* WHAT IS NEEDED *
Retype the lines below exactly, but only those from the line that has "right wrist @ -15" through the line that has "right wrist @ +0". Omit every picture.
################
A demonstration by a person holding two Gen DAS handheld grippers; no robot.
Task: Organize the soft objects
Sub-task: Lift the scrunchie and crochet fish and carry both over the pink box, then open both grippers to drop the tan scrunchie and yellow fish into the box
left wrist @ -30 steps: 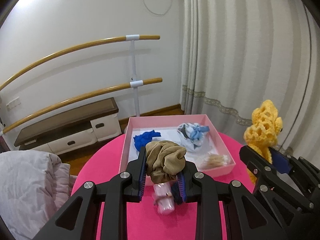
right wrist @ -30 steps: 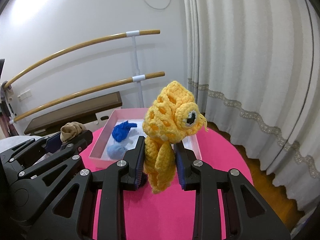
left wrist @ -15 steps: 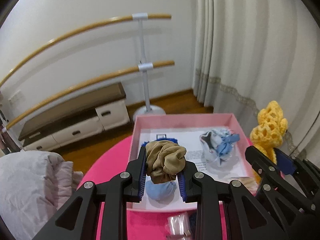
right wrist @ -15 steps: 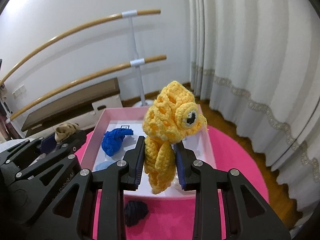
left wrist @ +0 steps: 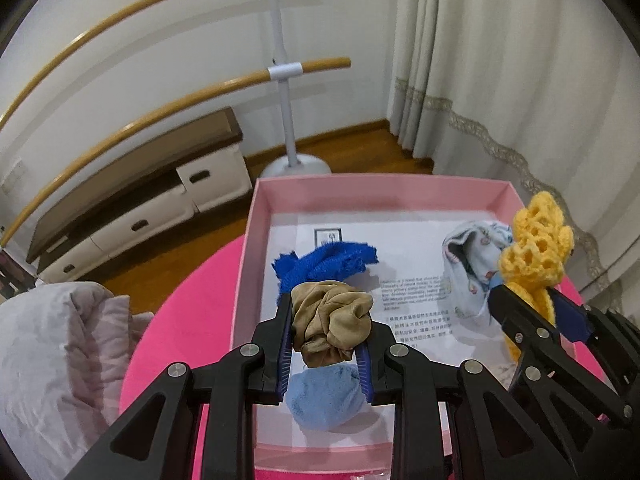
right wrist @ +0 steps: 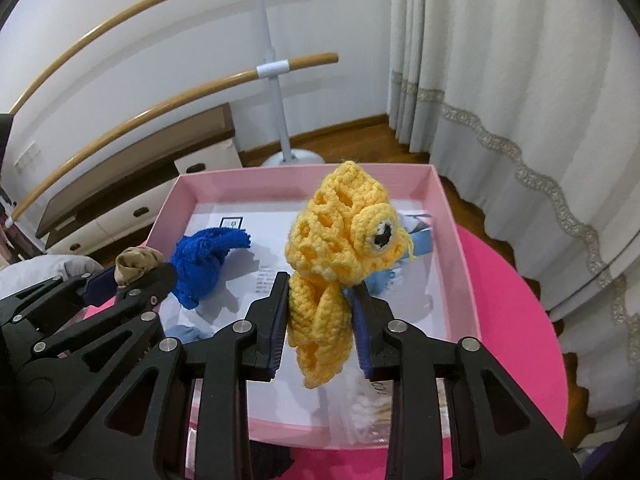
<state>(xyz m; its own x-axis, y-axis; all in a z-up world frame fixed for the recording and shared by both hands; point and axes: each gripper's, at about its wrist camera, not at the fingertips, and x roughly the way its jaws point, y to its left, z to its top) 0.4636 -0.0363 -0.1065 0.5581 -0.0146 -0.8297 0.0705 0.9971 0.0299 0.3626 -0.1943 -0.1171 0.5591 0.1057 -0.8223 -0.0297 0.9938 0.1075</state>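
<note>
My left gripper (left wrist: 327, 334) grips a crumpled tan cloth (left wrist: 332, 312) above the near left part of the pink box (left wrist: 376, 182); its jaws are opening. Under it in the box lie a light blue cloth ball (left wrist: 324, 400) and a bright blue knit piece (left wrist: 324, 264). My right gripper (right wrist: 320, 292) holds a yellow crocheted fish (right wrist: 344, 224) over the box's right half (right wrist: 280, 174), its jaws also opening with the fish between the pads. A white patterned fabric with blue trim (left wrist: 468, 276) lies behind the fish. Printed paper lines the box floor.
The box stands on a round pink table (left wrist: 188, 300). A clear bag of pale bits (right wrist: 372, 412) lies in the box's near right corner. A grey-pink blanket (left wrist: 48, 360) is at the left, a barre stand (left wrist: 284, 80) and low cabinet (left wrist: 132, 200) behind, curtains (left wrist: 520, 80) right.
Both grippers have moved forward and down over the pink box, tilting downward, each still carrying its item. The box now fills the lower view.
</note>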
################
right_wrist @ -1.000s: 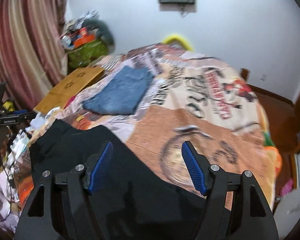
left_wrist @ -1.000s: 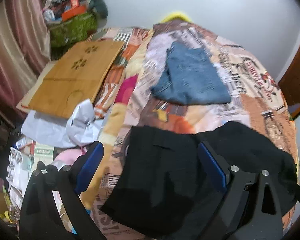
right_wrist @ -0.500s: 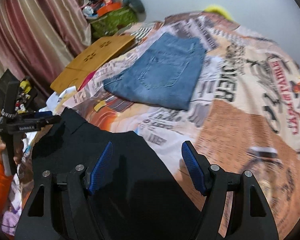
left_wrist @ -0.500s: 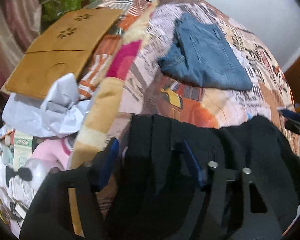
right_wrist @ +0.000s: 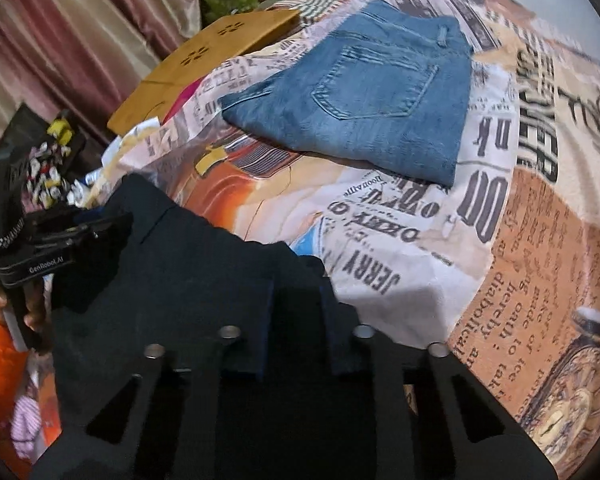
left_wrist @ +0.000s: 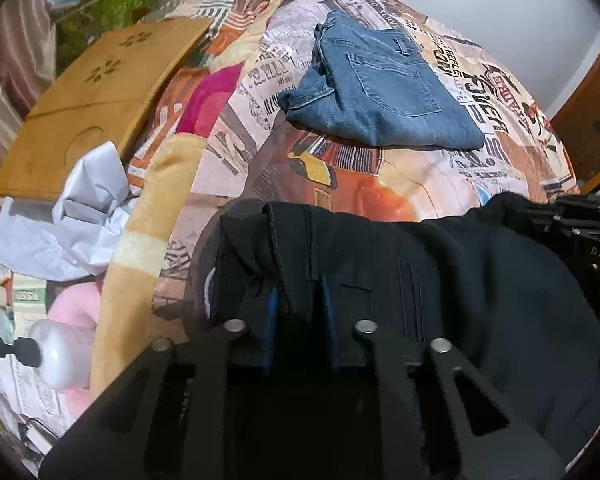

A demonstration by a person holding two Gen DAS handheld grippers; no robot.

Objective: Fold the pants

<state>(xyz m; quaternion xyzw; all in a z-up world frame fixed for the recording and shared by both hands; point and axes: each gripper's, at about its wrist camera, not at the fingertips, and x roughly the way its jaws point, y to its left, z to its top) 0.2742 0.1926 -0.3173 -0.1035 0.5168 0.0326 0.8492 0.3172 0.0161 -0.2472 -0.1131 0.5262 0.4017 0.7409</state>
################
* RESPONSE *
right wrist @ -15 steps: 
left wrist @ +0 steps: 
right wrist @ +0 steps: 

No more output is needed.